We're sort of where long-distance, fixed line telephony was in 1985. Right now it's about the time where you can say it's the end of the long-distance fixed-line world. Let's just call it game over, cell phones won. But it took 25 years.
If we assume the pace of change accelerates, I definitely think there's going to be a significant decline in the significance of big power plants. But they're still going to be around as the backbone of the grid for another 20 years.
I think what's more interesting long term is that ultimately does the grid just become a backup system the way the post office is effectively a backup system for Federal Express and UPS for high-value mail? Or do we actually get to the point where we are tearing down the grid because it's actually not being used at all?
When you look five years ahead, what does the energy landscape look like?
I think five years ahead you see an energy landscape seriously in transition. While everyone in the power industry is realizing there is a threat here, there is a very wide discrepancy as to whether it's real threat or a fad. I think five years from now everyone gets it and the industry is completely shaking itself up. It's like when they finally got it in telephony and the cell phone was it. So I think it's going to be a free-for-all.

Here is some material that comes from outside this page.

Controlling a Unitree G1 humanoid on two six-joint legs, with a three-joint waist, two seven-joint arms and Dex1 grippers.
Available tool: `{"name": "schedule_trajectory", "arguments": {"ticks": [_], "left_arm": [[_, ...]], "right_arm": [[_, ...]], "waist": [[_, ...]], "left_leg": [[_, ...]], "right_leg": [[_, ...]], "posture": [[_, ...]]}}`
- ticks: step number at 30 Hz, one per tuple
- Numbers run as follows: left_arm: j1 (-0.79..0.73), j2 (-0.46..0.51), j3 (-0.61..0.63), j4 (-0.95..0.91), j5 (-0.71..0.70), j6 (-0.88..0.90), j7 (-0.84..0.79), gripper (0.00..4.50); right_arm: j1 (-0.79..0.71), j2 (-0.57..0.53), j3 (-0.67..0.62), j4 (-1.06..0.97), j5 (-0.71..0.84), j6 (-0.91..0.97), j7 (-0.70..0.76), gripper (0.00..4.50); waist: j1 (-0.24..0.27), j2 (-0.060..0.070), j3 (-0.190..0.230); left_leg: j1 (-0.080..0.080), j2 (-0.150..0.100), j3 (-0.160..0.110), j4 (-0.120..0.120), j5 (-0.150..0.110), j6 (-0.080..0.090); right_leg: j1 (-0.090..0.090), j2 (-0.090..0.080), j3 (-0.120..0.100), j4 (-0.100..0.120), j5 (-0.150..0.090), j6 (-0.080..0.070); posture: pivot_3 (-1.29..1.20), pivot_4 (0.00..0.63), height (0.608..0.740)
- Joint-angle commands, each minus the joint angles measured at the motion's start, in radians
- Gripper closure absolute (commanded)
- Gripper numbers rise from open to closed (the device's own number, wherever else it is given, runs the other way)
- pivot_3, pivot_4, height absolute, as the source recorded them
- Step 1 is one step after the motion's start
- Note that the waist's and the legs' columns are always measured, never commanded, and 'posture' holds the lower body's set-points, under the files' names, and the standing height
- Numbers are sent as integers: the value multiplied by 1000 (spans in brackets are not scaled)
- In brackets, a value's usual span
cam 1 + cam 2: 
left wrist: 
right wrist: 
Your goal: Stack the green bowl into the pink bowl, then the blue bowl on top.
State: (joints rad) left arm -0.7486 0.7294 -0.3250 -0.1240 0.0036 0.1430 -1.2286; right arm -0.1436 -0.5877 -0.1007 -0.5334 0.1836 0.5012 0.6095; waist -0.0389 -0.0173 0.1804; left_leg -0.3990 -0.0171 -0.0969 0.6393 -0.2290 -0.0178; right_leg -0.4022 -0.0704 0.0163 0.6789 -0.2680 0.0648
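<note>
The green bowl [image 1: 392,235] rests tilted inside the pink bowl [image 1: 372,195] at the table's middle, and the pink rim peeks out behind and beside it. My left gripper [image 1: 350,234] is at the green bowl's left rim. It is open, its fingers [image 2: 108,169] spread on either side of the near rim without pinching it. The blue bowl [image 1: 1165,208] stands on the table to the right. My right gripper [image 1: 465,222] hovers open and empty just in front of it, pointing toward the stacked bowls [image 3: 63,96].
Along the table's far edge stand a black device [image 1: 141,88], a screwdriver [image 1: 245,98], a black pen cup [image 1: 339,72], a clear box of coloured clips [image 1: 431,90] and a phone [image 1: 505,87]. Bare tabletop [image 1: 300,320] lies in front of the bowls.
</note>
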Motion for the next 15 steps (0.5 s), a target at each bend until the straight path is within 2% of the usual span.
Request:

Who will be NRG's competitors in the future?
If you ask me who I worry about beating us, I give very little thought to the traditional power companies, the utilities.
One of the changes we're talking about when you're talking about balancing everyone's power systems in their house is that it basically becomes an information technology-based industry. Of the big four companies that will inherit the Earth—Facebook, Google, Apple, and Amazon—the one that has shown the most interest in this space is Google. But Apple has a history of showing no interest in an area and suddenly dominating it.
The second category you look at are people who are already inside the home. I think first and foremost you look at the cable TV companies, the Comcasts and all.